What needs to be done: Leaving the pictures aside, return all of the data below exactly.

Study material:
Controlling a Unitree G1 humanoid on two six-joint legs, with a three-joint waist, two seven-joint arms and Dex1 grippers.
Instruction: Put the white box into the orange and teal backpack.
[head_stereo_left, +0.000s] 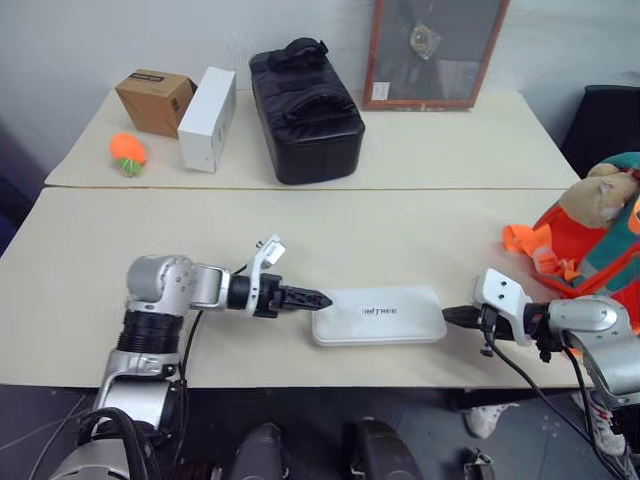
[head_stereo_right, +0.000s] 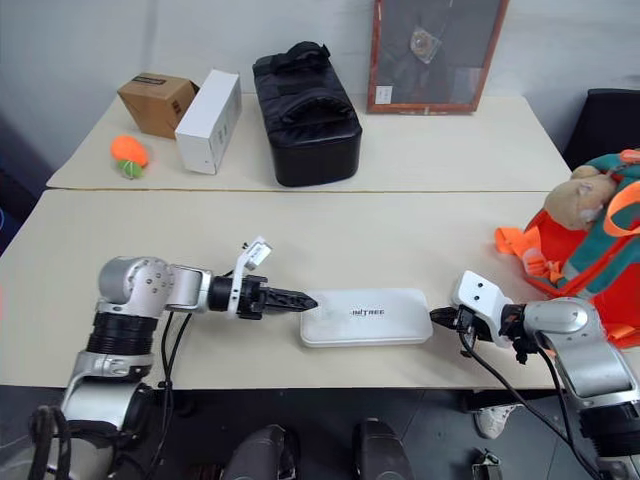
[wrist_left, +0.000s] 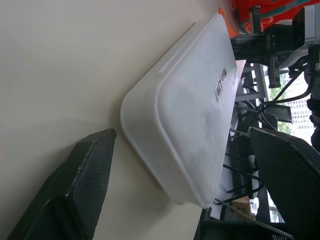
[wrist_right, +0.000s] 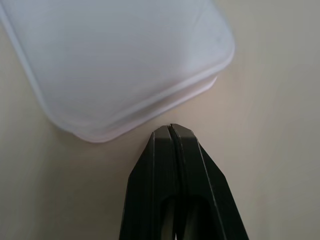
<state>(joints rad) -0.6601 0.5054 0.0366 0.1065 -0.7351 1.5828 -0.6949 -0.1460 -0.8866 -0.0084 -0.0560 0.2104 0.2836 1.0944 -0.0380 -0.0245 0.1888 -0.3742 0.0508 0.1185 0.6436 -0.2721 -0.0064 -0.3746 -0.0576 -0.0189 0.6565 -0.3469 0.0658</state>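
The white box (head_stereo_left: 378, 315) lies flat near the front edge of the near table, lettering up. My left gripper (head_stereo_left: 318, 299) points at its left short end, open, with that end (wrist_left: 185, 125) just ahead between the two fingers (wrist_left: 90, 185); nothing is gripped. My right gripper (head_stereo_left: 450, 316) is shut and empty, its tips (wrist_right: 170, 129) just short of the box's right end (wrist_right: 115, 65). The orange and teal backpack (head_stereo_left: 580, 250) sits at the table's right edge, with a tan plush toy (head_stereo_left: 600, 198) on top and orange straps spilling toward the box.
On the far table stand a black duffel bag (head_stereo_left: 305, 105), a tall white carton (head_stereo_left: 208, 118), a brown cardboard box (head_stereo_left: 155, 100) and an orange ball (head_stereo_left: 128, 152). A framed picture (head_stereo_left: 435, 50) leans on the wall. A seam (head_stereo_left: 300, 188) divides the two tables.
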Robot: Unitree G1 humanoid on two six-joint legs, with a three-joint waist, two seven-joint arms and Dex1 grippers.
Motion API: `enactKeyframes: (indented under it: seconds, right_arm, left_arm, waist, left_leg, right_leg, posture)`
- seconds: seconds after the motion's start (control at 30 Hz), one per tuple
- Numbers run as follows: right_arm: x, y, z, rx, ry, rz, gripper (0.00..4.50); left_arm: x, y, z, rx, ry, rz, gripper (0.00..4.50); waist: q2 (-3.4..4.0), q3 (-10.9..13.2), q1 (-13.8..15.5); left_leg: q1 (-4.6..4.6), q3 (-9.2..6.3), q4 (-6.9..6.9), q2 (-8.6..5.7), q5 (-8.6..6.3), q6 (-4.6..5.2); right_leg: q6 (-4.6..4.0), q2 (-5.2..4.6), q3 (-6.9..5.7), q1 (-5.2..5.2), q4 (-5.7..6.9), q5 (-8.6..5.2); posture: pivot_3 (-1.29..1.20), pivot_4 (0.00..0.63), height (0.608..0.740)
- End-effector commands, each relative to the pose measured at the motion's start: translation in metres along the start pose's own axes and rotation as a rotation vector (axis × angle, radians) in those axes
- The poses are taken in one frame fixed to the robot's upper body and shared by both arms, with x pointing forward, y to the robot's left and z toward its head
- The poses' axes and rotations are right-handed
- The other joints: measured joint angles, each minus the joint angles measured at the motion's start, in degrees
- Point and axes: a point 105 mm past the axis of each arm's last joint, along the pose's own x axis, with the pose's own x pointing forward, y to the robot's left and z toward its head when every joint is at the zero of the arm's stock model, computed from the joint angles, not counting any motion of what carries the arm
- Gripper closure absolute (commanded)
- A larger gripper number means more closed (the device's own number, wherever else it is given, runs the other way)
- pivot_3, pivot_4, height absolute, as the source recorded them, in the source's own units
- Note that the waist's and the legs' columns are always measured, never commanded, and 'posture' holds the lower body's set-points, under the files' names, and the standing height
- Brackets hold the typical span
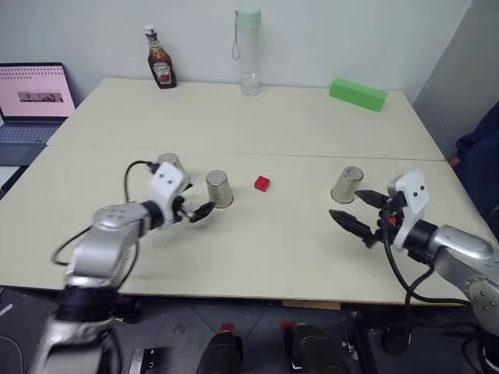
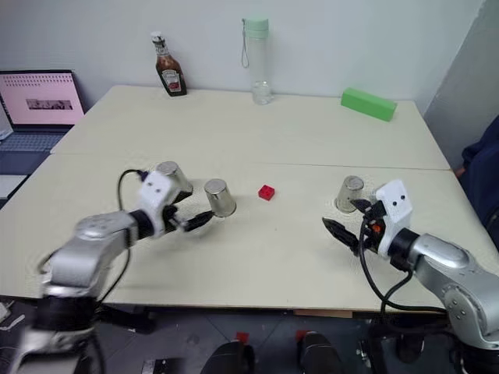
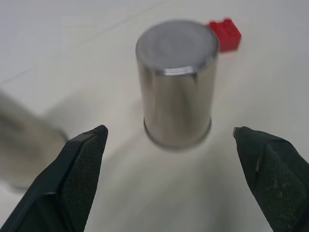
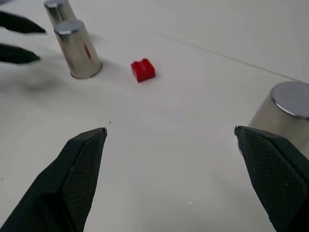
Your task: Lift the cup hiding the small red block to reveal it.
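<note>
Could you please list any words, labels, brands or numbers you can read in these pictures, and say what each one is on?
None can be read.
Ketchup bottle: it has a label, but the print is too small to make out.
Laptop: the pink screen shows a dark strip, too blurred to read.

This looks like a robotics lab or test room set up inside an office. 2 pale worktops [image 1: 234,125] stand pushed together against a bare white wall, and an open laptop [image 1: 33,97] with a pink screen sits on a side desk. The props are staged rather than used: a ketchup bottle [image 1: 161,58], a clear water bottle [image 1: 249,51] and a long green block [image 1: 357,93] stand along the far edge, well apart. Loose black cables hang below the near edge.
</note>
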Motion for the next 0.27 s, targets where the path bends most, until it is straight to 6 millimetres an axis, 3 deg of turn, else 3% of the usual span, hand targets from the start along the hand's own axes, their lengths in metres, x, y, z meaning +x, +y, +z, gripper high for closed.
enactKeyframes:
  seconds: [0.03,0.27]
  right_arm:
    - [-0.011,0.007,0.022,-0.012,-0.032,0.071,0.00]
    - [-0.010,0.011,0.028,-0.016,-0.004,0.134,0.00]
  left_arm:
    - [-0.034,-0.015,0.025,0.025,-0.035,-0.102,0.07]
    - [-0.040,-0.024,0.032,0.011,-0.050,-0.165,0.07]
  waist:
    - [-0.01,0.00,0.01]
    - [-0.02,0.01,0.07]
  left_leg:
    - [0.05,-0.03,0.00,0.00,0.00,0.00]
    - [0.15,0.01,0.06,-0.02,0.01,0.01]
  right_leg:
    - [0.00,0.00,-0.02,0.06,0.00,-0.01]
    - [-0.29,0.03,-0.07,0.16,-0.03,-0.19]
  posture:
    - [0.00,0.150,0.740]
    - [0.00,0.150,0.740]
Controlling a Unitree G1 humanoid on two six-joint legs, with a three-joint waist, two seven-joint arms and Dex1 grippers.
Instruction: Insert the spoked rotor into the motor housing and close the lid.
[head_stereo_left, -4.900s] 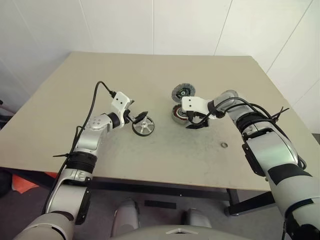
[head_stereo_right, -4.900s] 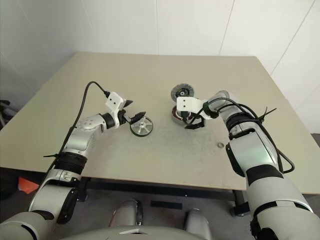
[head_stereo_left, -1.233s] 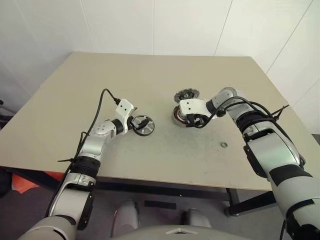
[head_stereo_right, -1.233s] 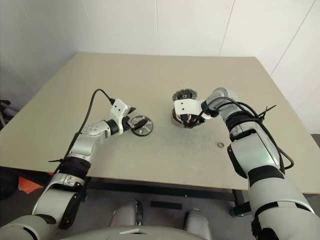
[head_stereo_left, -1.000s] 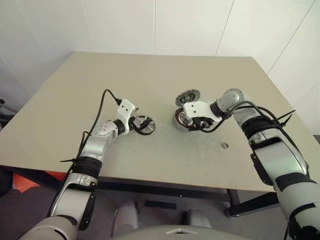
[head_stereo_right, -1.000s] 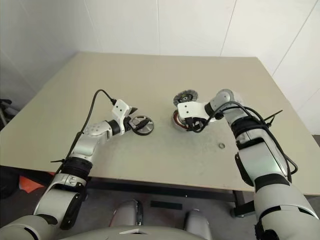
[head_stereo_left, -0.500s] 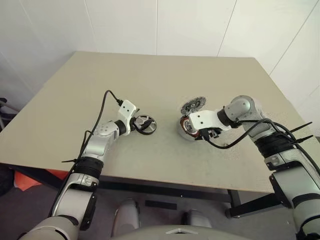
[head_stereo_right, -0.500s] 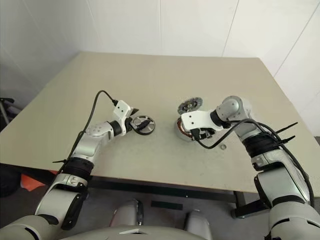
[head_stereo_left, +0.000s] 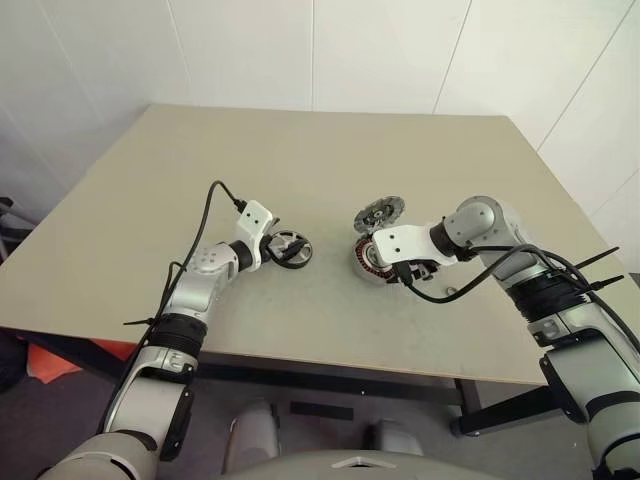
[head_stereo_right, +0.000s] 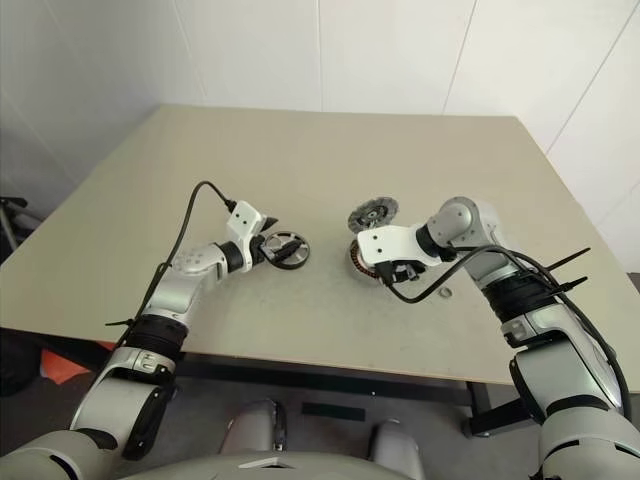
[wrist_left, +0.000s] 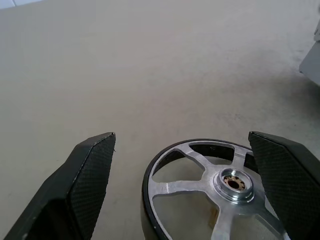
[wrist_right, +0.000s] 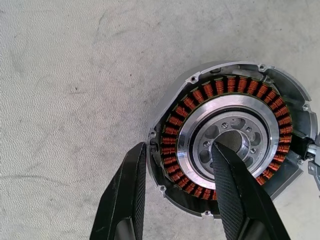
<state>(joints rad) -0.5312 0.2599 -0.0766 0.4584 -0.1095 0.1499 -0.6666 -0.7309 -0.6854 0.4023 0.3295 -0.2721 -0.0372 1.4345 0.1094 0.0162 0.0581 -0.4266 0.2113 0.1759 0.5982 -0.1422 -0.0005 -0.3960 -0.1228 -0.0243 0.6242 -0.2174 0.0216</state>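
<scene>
Copper windings ring the inside of the motor housing (wrist_right: 227, 137), which lies on the beige worktop (head_stereo_left: 320, 160) with the right end effector (wrist_right: 177, 160) straddling its wall: one black finger sits outside the rim, the other inside the central bore, the jaws partly closed across the winding band. The lid (head_stereo_left: 377, 213) rests just beyond that end effector, close beside the housing. Well apart on the other side, the left end effector (wrist_left: 182, 150) stands fully spread, its fingers on either side of the spoked rotor (wrist_left: 210, 187), which lies flat between them, gripped by neither. A small metal ring (head_stereo_right: 445, 293) lies near the right arm.
</scene>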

Result of this task:
Controlling a Unitree G1 humanoid on two six-joint legs, with a three-joint waist, two seven-joint arms and Dex1 grippers.
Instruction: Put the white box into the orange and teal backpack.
[head_stereo_left, +0.000s] 
[head_stereo_right, +0.000s] 
[wrist_left, +0.000s] 
[wrist_right, +0.000s] 
<state>(joints rad) -0.6601 0.5054 0.0366 0.1065 -0.7351 1.5828 -0.6949 -0.1460 -0.8866 -0.0084 -0.0560 0.2104 0.2836 1.0944 -0.0380 -0.0245 0.1888 -0.3742 0.0508 0.1185 0.6436 -0.2721 -0.0064 -0.3746 -0.0576 -0.0189 0.6565 -0.3469 0.0658</state>
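The white box (head_stereo_left: 378, 315) lies flat near the front edge of the near table, lettering up. My left gripper (head_stereo_left: 318, 299) points at its left short end, open, with that end (wrist_left: 185, 125) just ahead between the two fingers (wrist_left: 90, 185); nothing is gripped. My right gripper (head_stereo_left: 450, 316) is shut and empty, its tips (wrist_right: 170, 129) just short of the box's right end (wrist_right: 115, 65). The orange and teal backpack (head_stereo_left: 580, 250) sits at the table's right edge, with a tan plush toy (head_stereo_left: 600, 198) on top and orange straps spilling toward the box.
On the far table stand a black duffel bag (head_stereo_left: 305, 105), a tall white carton (head_stereo_left: 208, 118), a brown cardboard box (head_stereo_left: 155, 100) and an orange ball (head_stereo_left: 128, 152). A framed picture (head_stereo_left: 435, 50) leans on the wall. A seam (head_stereo_left: 300, 188) divides the two tables.
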Robot: Unitree G1 humanoid on two six-joint legs, with a three-joint waist, two seven-joint arms and Dex1 grippers.
Motion API: `enactKeyframes: (indented under it: seconds, right_arm, left_arm, waist, left_leg, right_leg, posture)`
- seconds: seconds after the motion's start (control at 30 Hz), one per tuple
- Numbers run as follows: right_arm: x, y, z, rx, ry, rz, gripper (0.00..4.50); left_arm: x, y, z, rx, ry, rz, gripper (0.00..4.50); waist: q2 (-3.4..4.0), q3 (-10.9..13.2), q1 (-13.8..15.5); left_leg: q1 (-4.6..4.6), q3 (-9.2..6.3), q4 (-6.9..6.9), q2 (-8.6..5.7), q5 (-8.6..6.3), q6 (-4.6..5.2); right_leg: q6 (-4.6..4.0), q2 (-5.2..4.6), q3 (-6.9..5.7), q1 (-5.2..5.2), q4 (-5.7..6.9), q5 (-8.6..5.2); posture: pivot_3 (-1.29..1.20), pivot_4 (0.00..0.63), height (0.608..0.740)
- End-effector commands, each relative to the pose measured at the motion's start: translation in metres along the start pose's own axes and rotation as a rotation vector (axis × angle, radians) in those axes
- The poses are taken in one frame fixed to the robot's upper body and shared by both arms, with x pointing forward, y to the robot's left and z toward its head
- The poses' axes and rotations are right-handed
- The other joints: measured joint angles, each minus the joint angles measured at the motion's start, in degrees
- Point and axes: a point 105 mm past the axis of each arm's last joint, along the pose's own x axis, with the pose's own x pointing forward, y to the robot's left and z toward its head when every joint is at the zero of the arm's stock model, computed from the joint angles, not counting any motion of what carries the arm
- Gripper closure absolute (commanded)
- A larger gripper number means more closed (the device's own number, wherever else it is given, runs the other way)
- pivot_3, pivot_4, height absolute, as the source recorded them, in the source's own units
- Note that the waist's and the legs' columns are always measured, never commanded, and 'posture' holds the lower body's set-points, under the files' names, and the standing height
- Brackets hold the typical span
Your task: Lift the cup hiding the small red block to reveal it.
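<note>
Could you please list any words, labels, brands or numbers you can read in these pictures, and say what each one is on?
None can be read.
Ketchup bottle: it has a label, but the print is too small to make out.
Laptop: the pink screen shows a dark strip, too blurred to read.

This looks like a robotics lab or test room set up inside an office. 2 pale worktops [image 1: 234,125] stand pushed together against a bare white wall, and an open laptop [image 1: 33,97] with a pink screen sits on a side desk. The props are staged rather than used: a ketchup bottle [image 1: 161,58], a clear water bottle [image 1: 249,51] and a long green block [image 1: 357,93] stand along the far edge, well apart. Loose black cables hang below the near edge.
</note>
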Motion for the next 0.27 s, targets where the path bends most, until it is straight to 6 millimetres an axis, 3 deg of turn, else 3% of the usual span, hand targets from the start along the hand's own axes, their lengths in metres, x, y, z meaning +x, +y, +z, gripper high for closed.
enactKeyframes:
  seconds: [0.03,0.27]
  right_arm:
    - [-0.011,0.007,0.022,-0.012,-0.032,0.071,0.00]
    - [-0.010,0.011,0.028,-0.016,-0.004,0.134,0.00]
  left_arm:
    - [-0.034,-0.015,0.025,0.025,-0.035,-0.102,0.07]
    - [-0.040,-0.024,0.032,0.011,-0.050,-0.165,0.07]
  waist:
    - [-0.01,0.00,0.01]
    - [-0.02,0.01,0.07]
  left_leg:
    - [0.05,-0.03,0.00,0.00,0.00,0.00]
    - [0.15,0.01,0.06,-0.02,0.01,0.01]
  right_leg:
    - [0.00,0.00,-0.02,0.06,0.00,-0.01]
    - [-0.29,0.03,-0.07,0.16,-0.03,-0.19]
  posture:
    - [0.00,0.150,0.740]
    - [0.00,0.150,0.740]
Controlling a Unitree G1 humanoid on two six-joint legs, with a three-joint waist, two seven-joint arms and Dex1 grippers.
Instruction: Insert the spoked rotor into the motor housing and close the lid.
[head_stereo_left, -4.900s] 
[head_stereo_right, -4.900s] 
[head_stereo_left, -1.233s] 
[head_stereo_right, -1.233s] 
[head_stereo_left, -1.000s] 
[head_stereo_right, -1.000s] 
[head_stereo_left, -0.500s] 
[head_stereo_right, -0.500s] 
[head_stereo_left, +0.000s] 
[head_stereo_right, +0.000s] 
[wrist_left, +0.000s] 
[wrist_right, +0.000s] 
<state>(joints rad) -0.5312 0.2599 -0.0766 0.4584 -0.1095 0.1499 -0.6666 -0.7309 -0.6854 0.4023 0.3295 -0.2721 -0.0372 1.4345 0.1094 0.0162 0.0581 -0.4266 0.2113 0.1759 0.5982 -0.1422 -0.0005 -0.3960 -0.1228 -0.0243 0.6242 -0.2174 0.0216</state>
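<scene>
Copper windings ring the inside of the motor housing (wrist_right: 227, 137), which lies on the beige worktop (head_stereo_left: 320, 160) with the right end effector (wrist_right: 177, 160) straddling its wall: one black finger sits outside the rim, the other inside the central bore, the jaws partly closed across the winding band. The lid (head_stereo_left: 377, 213) rests just beyond that end effector, close beside the housing. Well apart on the other side, the left end effector (wrist_left: 182, 150) stands fully spread, its fingers on either side of the spoked rotor (wrist_left: 210, 187), which lies flat between them, gripped by neither. A small metal ring (head_stereo_right: 445, 293) lies near the right arm.
</scene>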

Nothing further belongs to this answer.